A scientific computing GUI agent for parallel Monte Carlo in a distributed environment

Mike Hongbo Zhou


Monte Carlo applications, such as Brownian Langevin simulations of biomedical molecules, are often computationally intensive, since reducing stochastic errors calls for more samplings and the order of this reduction is proportional to the square root of the number of samples. For the last 15 years, there has been a continuing trend away from main frame computers and towards distributed PCs. In this new environment (parallel PC pools), the network throughput bottleneck, PC instability, heterogeneousness, and security issues must be addressed anew. We developed a web-based graphical user interface (WB-GUI) agent for distributed Monte Carlo computations that significantly improves our Brownian Langevin simulation time.

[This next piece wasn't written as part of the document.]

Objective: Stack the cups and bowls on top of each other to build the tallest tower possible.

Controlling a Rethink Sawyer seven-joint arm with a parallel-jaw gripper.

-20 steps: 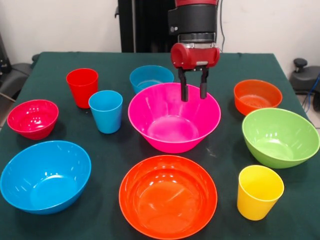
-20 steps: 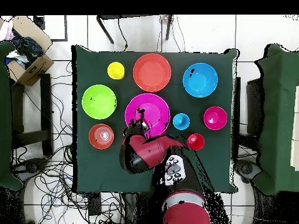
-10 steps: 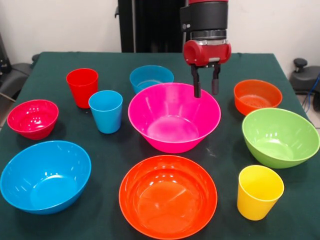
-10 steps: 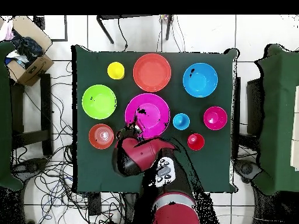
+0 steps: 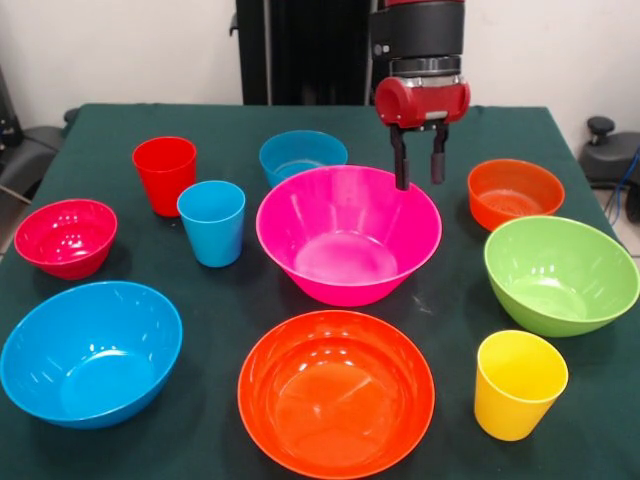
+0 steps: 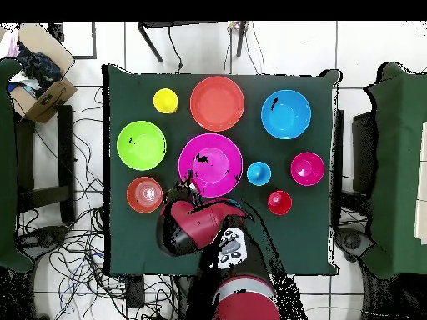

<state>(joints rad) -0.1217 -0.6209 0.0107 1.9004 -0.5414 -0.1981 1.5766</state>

The GUI agent is built upon the Condor cycle scavenging system and consists of the Scalable Parallel Random Number Generator library (SPRNG), the remote compiler, and the cycle server. The WB-GUI reduces the complexity of using the underlying distributed computer systems. Users only need upload codes and download results via the WB-GUI. Parallel random number support (via SPRNG), preparing tasks for heterogeneous platforms (via remote compiler), and using Condor to migrate a job from a busy or dead computer to an idle one, are all integrated seamlessly; they are transparent to users. At the same time, the GUI agent acts as a gate-keeper for the PC pool: no user account is needed on pool computers; users are assigned web accounts instead. Jobs only run at machine idle time and the executing machine file systems are never touched by them. With the aid of this tool, we studied the sensitivity of the results of a Brownian Langevin application to a suite of random number generators. We were able to run the application in parallel on available hardware in a reasonable time.